標高760m付近の流木が流れに平行に2本立てかけられているような滝に遭遇。Kさんは、丸木を利用して登っていく。2番手のIさんは、ここでは丸木を使わずに、流れの中をまっしぐらに登り始める。カメラを構えるが、しぶきで身体がよく見えない、赤いヘルメットだけが、写真には写っている。岩肌が若干黒っぽくなってしまうために、次回の沢はシャツも赤、青、黄、黄緑 とか、カラフルがいい。あとから写真を見てそう思った。ところで登り始めたIさんは、しぶきの中で必死に登ろうとする。赤ヘルだけが見え隠れする。あの流れの中では、ホールドやスタンスが見えるんだろうか?2回ほど下までずり落ちる。2時間ほど前に濡れてしまっているから、怖いものなしなんだろう。後から登る時の状況を確認したのだが、先頭のKさんが、丸木づたいに登り、上部でずるっと滑りそうになった、それを見たIさんは、Kさんが滑るのではあのルートよりも、水流をダイレクトに登ろうと登り始めたそうだ。しかし水をかぶりながら登っていくと、目は開けられない、呼吸はできない、息が苦しくなる。思わず水から顔を出して、呼吸をしようとすると、胸に直接落下してくる水があたり、その水圧に耐えられなくなり、下に落ちてしまったという。高さで言うと1m強くらいの高さなので、怪我をするほどではない。そんなのを2回も繰り返して、ずいぶん水も冷たくて、寒かったようだ。それを見ていたOさんは、水流ダイレクトも厳しいので、Kルートを丸木を利用して登り始める、丸木を抱きかかえるようにもしていたようだ。
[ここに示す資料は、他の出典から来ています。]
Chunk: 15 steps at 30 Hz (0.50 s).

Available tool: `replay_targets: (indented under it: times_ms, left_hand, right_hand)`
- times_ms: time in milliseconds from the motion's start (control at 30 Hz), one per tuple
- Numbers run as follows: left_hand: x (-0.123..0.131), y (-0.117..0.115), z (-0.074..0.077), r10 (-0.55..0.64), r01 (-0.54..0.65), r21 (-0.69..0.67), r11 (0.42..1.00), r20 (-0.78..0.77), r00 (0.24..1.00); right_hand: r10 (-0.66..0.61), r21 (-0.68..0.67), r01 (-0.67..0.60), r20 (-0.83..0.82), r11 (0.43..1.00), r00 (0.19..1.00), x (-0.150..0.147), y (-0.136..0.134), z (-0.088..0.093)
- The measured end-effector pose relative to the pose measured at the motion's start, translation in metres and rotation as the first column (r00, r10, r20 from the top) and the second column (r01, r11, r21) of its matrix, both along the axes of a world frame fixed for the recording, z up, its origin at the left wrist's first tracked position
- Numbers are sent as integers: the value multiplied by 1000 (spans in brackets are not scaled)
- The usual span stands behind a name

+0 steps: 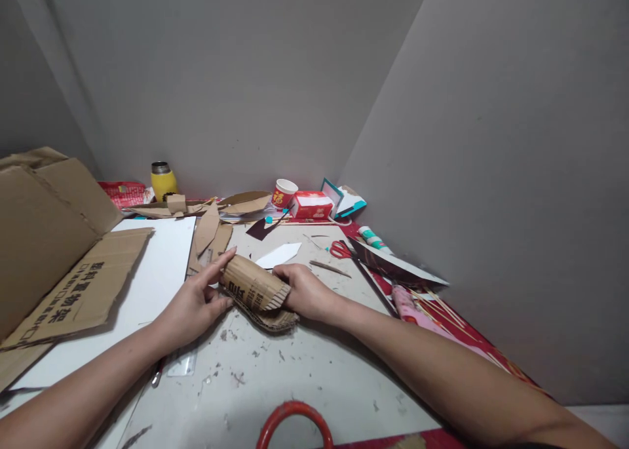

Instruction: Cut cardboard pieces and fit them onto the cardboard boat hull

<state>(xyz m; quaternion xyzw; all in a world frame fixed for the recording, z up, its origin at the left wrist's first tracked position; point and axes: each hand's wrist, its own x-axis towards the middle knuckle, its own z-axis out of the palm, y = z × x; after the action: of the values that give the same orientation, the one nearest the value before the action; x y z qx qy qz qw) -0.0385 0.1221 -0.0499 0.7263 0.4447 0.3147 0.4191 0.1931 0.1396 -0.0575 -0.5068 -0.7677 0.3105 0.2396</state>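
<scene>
Evidently light and springy, the cardboard roll (253,286) lies near the middle of the table (295,377). The left hand (194,305) pinches one end between thumb and outstretched fingers, and the right hand (305,293) curls closed around the other. Corrugated board like this probably creases easily and wants to uncurl, so the two ends look like the sound places to hold. A white paper scrap (278,255) lies just behind it, red scissors (339,249) and skewers (442,311) toward the right edge, a flattened box (63,272) along the left; none touches the roll.
</scene>
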Motion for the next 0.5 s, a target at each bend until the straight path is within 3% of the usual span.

Oさんも難なく登る。ここは丸木利用ルートしかないなと、Iさん、Nとそれに続いた。
    

Kさんが登ったルートで、Oさんが動けなくなり、上からKさんが助ける。しかしOさんも怖いもの知らずだ。私は写真をうつしてから、簡単な左岸を登る。


標高820m、最後の二股だ。ここは左にはいってあと少しで沢から離れる。みんな満足感いっぱいで終盤の休憩。


ガイドによると、900mを越えたくらいから左の赤杭尾根に逃げた方がいい、そのまま本流をつめると、ガレ場になったり危険だというので、900m付近から左の斜面を登り始める。籔はなくガレ場でもないが、柔らかい落ち葉と土で、登りにくかったが、ゆっくりと登る。


14:20縦走路。「この登りが一番きつかったと」とKさん。30分ほどで着替えなどを済ませ、赤杭尾根を古里までくだる。10年前の記録では、尾根に13:35に着いている。今回の方が45分時間がかかっている。10人も参加者で、よくその早さで遡行をしたもんだと感心した。みんな若かったんだなあ。

さあ赤杭尾根を下るだけだ。途中、すすきの穂に傾いた陽があたり、その向こうに見覚えのある本仁田山が見えた。古里では16:46の電車に頑張れば乗れたが、近所の酒屋へ立ち寄って、店の中のテーブルで乾杯。350ml私が飲み干す前にKさんは、1000mlを軽く飲みほしていた。